File Split logic ..

Developer9 · Post by **Developer9** » Wed Aug 17, 2016 4:16 pm

Hi ,

I have the following requirement I am developing Seq/parallel jobs.

Dep_Group logic --Per group limit -5000 employees (records with Dep_Indicator BCF,DS)
Non_Dep_Group --No grouping required -Assign default '0' (records with Non_Dep_Indicator DW)

Input File

Code: Select all

Area|Employee_count|Deparment|Dep_DSC_INDICATOR|Dep_GROUP|NON_Dep_DSC_INDICATOR|NON_Dep_GROUP
1|2500|10|BCF,DS|1||		
2|2500|10|BCF,DS|1||					
3|2500|10|DS|2|DW|0
4|2500|10|BCF,DS|2||					
5|2500|10|BCF,DS|3||					
6|2500|10|DS|3|DW|0

Expected output

Code: Select all

Dep_DSC_Deparment_GROUP.txt|ExpectedAreas in each file
BCF_10_1.txt (1,2)
BCF_10_2.txt (4)
BCF_10_3.txt (5)
DS_10_1.txt (1,2)
DS_10_2.txt (3,4)
DS_10_3.txt (5,6)
DW_10_0.txt (3,6)

Current logic developed :

Code: Select all

uservariable_group_ctr (max_group counter) -->start loop --->split job (parallel job) -->end loop -exit loop

split job (M I -pass group number as constraints and generic file Dep_DSC_Deparment_GROUP.txt with parameterized )

Code: Select all

input file --xfm -->output file

Above development approach is based on the grouping requirement but how can I achieve splitting files as a whole (grouping and non grouping i.e default '0' records)

Please suggest me some ideas to implement.

Thank you

FranklinE · Post by **FranklinE** » Thu Aug 18, 2016 7:36 am

First, it would help to state your original requirements in plain text. You've clearly done a detailed analysis, but I can't follow your train of thought for it. Besides, what you have may contain flaws that no one can help find if we don't know what the original requirements look like.

As I understand it so far, you want to direct a row to a file based on grouping criteria.
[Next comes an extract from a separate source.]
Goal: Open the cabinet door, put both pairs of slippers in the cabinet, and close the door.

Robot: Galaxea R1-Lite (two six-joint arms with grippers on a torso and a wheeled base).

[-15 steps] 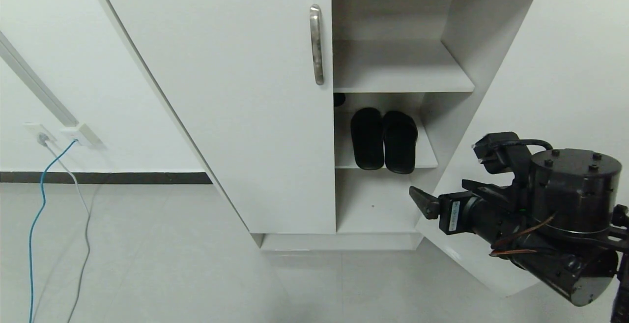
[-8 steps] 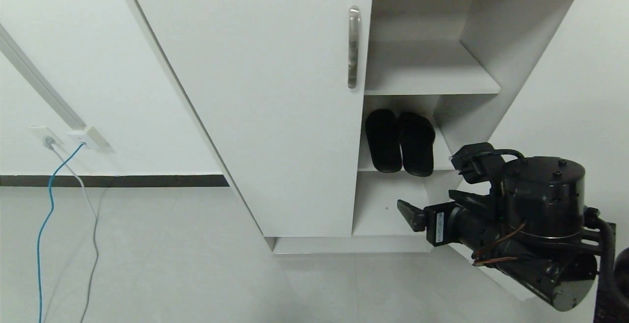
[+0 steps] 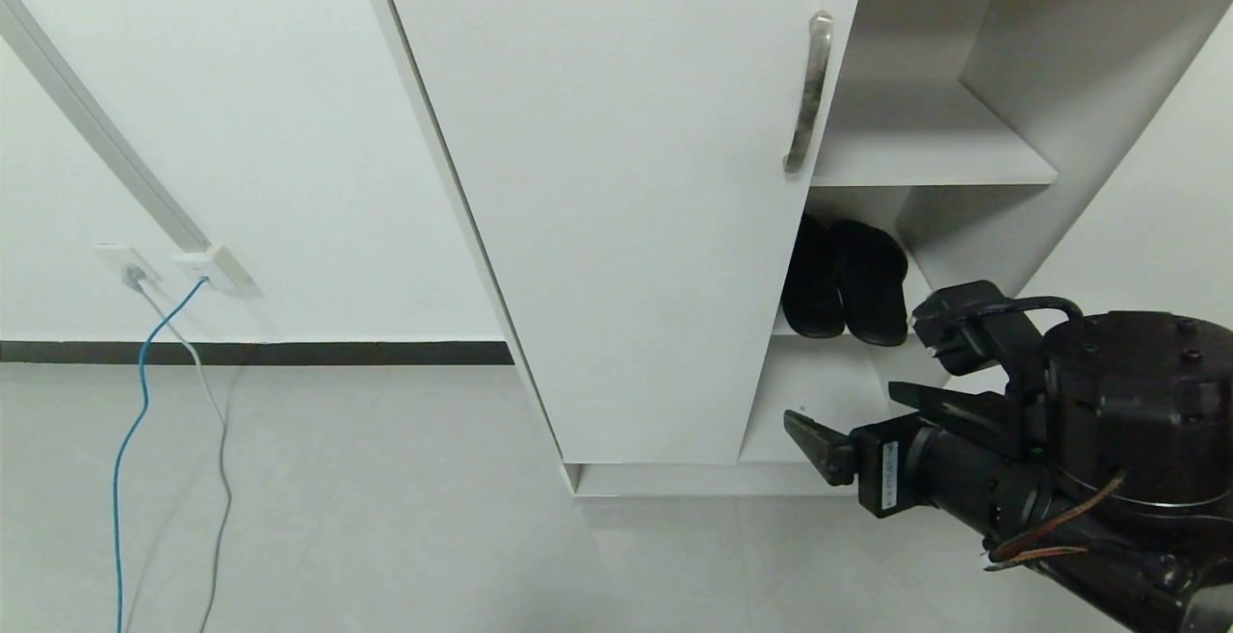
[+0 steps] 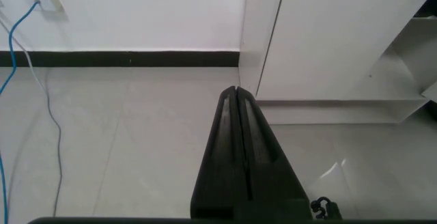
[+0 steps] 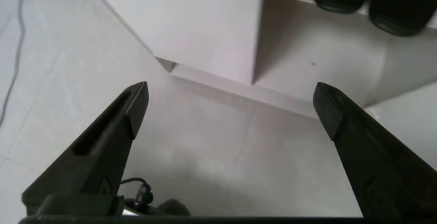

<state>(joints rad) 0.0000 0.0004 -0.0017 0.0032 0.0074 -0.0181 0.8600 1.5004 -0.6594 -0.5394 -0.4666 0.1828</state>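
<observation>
One pair of black slippers lies on a shelf inside the open white cabinet at frame right, above pale floor, right gripper fingers wide, left gripper fingers pressed together.

Cabinet, one, with one door and one handle; black slippers, two, forming one pair; wall sockets, two; cables, two: blue cable and grey cable; grippers, two: left gripper and right gripper
</observation>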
Further, you have complex groupings that allow a row to be directed to more than one file. My general suggestion is to create an output file of all rows, then query the file for each file-distinct grouping.

This covers two potential problems: you get the row in one file but not in the others to which it should go; you use direct selection criteria. Nothing beats SQL type coding for a clear link between code and requirement.

EDIT: I'm very big on design that has easy access for change. My client users are very big on changing their minds or discovering "new" requirements. Putting your split process in a distinct job -- reading the full file to generate the grouping files -- is an easy place to make changes to grouping criteria and to add new groupings.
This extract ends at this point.